EU’s Action Plan on subsea cable security and resilience

EU’s Action Plan on subsea cable security and resilience

Though published as a response to anxiety around subsea cable sabotage, the plan does not grapple with the increasing control of the market by big tech firms

The EC published its Action Plan on Cable Security, the first of a number of subsea cable related publications expected this year

On 21 February 2025, the EC published its EU Action Plan on Cable Security, directed to the European Parliament and the European Council. The plan follows on from the bloc’s Recommendation on Secure and Resilient Submarine Cable Infrastructures published in February 2024 – as well as a number of high-profile cable damage incidents that have occurred in recent months, especially in the Baltic Sea. Despite continued assurances from industry that the vast majority of cable breaks are accidental, the EC suggests that the pattern of incidents witnessed in the Baltic Sea could be evidence of intentional and hostile attacks carried out against critical EU infrastructure.
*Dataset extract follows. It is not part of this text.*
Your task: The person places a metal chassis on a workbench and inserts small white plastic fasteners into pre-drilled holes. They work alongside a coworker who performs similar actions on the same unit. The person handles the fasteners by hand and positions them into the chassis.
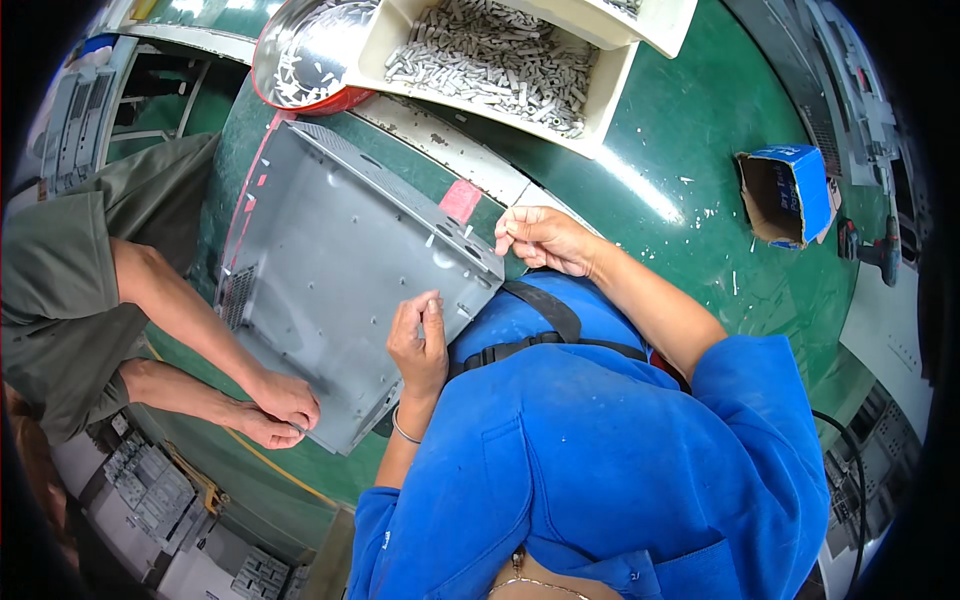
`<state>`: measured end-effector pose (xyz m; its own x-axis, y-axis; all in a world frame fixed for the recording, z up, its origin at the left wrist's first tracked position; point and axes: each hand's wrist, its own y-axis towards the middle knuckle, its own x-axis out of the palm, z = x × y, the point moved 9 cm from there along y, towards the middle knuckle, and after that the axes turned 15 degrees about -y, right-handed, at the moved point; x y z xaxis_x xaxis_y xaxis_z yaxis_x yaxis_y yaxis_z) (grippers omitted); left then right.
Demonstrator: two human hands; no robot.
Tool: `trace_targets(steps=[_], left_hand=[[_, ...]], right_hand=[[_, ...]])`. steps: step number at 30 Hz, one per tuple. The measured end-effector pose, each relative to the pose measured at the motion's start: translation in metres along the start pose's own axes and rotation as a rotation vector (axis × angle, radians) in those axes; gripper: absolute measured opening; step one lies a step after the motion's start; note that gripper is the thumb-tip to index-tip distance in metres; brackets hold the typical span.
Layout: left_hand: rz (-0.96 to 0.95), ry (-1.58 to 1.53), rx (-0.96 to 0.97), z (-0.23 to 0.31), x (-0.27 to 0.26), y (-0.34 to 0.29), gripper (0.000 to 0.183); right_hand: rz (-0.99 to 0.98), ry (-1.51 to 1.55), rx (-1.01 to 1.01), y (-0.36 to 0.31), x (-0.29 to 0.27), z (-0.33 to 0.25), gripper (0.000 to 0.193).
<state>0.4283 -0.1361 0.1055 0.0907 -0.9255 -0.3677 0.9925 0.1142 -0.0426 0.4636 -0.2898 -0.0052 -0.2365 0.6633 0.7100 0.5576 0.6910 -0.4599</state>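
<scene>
Where the near right corner of a large grey sheet-metal chassis, shaped as a shallow open tray (320,250), points toward a person in a blue work shirt (600,450), two bare hands are raised.

Left hand (418,345): fingers curled inward, thumb upright close to the index finger; a thin band circles the wrist. It lies in front of the chassis's near side; contact with the metal, and any small piece between the fingertips, cannot be told.

Right hand (548,238): thumb and index finger brought together, remaining fingers loosely bent; located just beyond the chassis's right corner, apart from it. Any item in the pinch is too small to tell.

Chassis: left of the right hand, extending away behind the left; small white pegs (430,240) stand along its right side.

Co-worker's two hands (285,400): close together, fingers bent, at the chassis's lower left edge; what they pinch cannot be made out.

Green-topped desk (690,290), with a chipped white edge strip (430,130): beside the strip, a cream rectangular plastic bin (618,90) of small whitish tubular pieces (490,65); left of it, a red-sided round metal bowl (340,102) with similar pieces. Toward the desk's right edge, an open blue cardboard box (812,185) and a dark power drill (885,252).
</scene>
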Motion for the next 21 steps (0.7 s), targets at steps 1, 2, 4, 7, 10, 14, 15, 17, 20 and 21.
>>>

The Action Plan is the first of a number of subsea cable related publications previewed in the prior Recommendation and expected from the EC throughout 2025, including a complete mapping of subsea cable infrastructure, a Coordinated Risk Assessment on submarine cables, a Cable Security Toolbox of mitigating measures and a priority list of Cable Projects of European Interest (CPEI).

The plan is written around four core objectives, the funding for which remains unclear

The EC defines its aims to better secure both subsea communications and energy infrastructure through four main objectives: prevention; detection; response and recovery; and deterrence. Within each objective, the Action Plan lays out a range of immediate, short-term and medium-term actions to be taken in coordination with Member States and cable operators to improve security, including:

  • Prevention: Implementing fully the existing legal and regulatory framework, including the NIS2 Directive and the Recommendation on submarine cables, and growing the EU’s investment framework for subsea infrastructure, including CPEI and Smart cable systems;

  • Detection: Developing a coordinated surveillance system for subsea cables through the capacities of European Maritime Safety Agency (EMSA) beginning in the Baltic Sea, launching a dedicated surveillance drone programme and strengthening public-private partnerships with cable operators to improve incident reporting;

  • Response and recovery: Investing in an EU Cable Vessels Reserve to bolster repair and maintenance capacity, stockpiling key materials and equipment to secure cable supply chains and enhancing cooperation with NATO on cable security; and

  • Deterrence: Conducting proactive diplomatic outreach to global partners on cable security, improving understanding of, and response to, the actions of the “shadow fleet” of civilian vessels operated by malicious actors, and making best use of existing sanctioning regimes to hold perpetrators accountable.

While the Action Plan references the €420m (£352m) of public funds already invested in connectivity backbone infrastructure through the Connecting Europe Facility (CEF) Digital programme, it does little otherwise to address the scale of funding needed to implement its recommendations. For reference, the Center for Strategic and International Studies has estimated the cost of laying 1km of communications cable as between $30,000 (£23,000) and $50,000 (£38,700), meaning that if the total relevant CEF spending to date was invested in subsea cable infrastructure, it would still only equal between 9,000km and 15,000km of cable – or approximately two transatlantic connections between Spain and the US. 

The success of EU intervention on cable security still remains reliant on cooperation from industry and Member States

The Action Plan is also published both during a time of heightened concern around European security in the context of Russian sabotage but also during a shift in the relationship between the EU and US big tech firms. While telecoms operators continue to play a key role in cable deployment, particularly as coalition members, the vast majority of new cable deployment today is undertaken by big tech firms meaning that the private partners with whom the EC seeks greater collaboration are increasingly the firms at the centre of its digital services rulebook. Similarly, while the EC does discuss its intention to cooperate closely with Member States on the implementation of its plans, many of the core policy levers that govern cable infrastructure, including permitting and the implementation of supply chain restrictions, are within the jurisdiction of individual governments. While some EU countries, including France and Italy, have recently made public investments in domestic subsea cable infrastructure, the actions of some governments, including Ireland in relation to permitting, have been criticised by industry as overly burdensome and likely to discourage cable investment within the bloc. In order to deliver on the objectives it sets out, the EU will need to ultimately make a rather significant shift in its relationships with key stakeholders based around addressing an urgent national security concern, which could be especially difficult as its suspicions of malicious cable sabotage remain largely unproven to date.